**Assigned task:** Copy every record exactly as it appears in the data below.

**Exercise materials:**
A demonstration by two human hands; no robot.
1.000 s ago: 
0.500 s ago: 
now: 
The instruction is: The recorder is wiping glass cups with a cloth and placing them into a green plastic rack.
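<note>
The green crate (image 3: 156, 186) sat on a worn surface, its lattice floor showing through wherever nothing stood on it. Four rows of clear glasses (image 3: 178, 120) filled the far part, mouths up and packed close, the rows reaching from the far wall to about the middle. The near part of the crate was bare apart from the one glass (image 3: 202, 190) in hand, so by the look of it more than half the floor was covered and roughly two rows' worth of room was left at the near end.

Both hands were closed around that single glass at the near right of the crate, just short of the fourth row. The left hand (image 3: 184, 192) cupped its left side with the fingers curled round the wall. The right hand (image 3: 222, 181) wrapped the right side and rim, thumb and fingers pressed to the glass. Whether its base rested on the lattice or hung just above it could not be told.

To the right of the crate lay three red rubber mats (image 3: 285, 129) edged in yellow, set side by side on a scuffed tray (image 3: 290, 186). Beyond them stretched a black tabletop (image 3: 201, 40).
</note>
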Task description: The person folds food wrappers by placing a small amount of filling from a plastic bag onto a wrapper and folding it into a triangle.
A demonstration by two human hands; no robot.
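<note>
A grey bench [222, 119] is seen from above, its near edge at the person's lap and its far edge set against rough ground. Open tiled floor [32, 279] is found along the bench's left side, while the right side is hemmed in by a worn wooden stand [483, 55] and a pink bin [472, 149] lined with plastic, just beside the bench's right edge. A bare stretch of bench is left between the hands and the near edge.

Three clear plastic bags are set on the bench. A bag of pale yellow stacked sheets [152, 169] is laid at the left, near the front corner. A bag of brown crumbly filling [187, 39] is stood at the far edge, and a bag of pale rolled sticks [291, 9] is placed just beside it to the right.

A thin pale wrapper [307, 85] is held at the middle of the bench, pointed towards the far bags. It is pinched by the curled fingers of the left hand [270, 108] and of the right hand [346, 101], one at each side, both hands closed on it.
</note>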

**Solution to this exercise:**
A demonstration by two human hands; no robot.
1.000 s ago: 
0.500 s ago: 
now: 
The instruction is: The recorder is wiping glass cups with a cloth and placing them into a green plastic rack.
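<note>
The green crate (image 3: 156, 186) sat on a worn surface, its lattice floor showing through wherever nothing stood on it. Four rows of clear glasses (image 3: 178, 120) filled the far part, mouths up and packed close, the rows reaching from the far wall to about the middle. The near part of the crate was bare apart from the one glass (image 3: 202, 190) in hand, so by the look of it more than half the floor was covered and roughly two rows' worth of room was left at the near end.

Both hands were closed around that single glass at the near right of the crate, just short of the fourth row. The left hand (image 3: 184, 192) cupped its left side with the fingers curled round the wall. The right hand (image 3: 222, 181) wrapped the right side and rim, thumb and fingers pressed to the glass. Whether its base rested on the lattice or hung just above it could not be told.

To the right of the crate lay three red rubber mats (image 3: 285, 129) edged in yellow, set side by side on a scuffed tray (image 3: 290, 186). Beyond them stretched a black tabletop (image 3: 201, 40).
</note>
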Task description: The person folds food wrappers by placing a small amount of filling from a plastic bag onto a wrapper and folding it into a triangle.
A demonstration by two human hands; no robot.
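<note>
A grey bench [222, 119] is seen from above, its near edge at the person's lap and its far edge set against rough ground. Open tiled floor [32, 279] is found along the bench's left side, while the right side is hemmed in by a worn wooden stand [483, 55] and a pink bin [472, 149] lined with plastic, just beside the bench's right edge. A bare stretch of bench is left between the hands and the near edge.

Three clear plastic bags are set on the bench. A bag of pale yellow stacked sheets [152, 169] is laid at the left, near the front corner. A bag of brown crumbly filling [187, 39] is stood at the far edge, and a bag of pale rolled sticks [291, 9] is placed just beside it to the right.

A thin pale wrapper [307, 85] is held at the middle of the bench, pointed towards the far bags. It is pinched by the curled fingers of the left hand [270, 108] and of the right hand [346, 101], one at each side, both hands closed on it.
</note>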

With this, the answer is finished.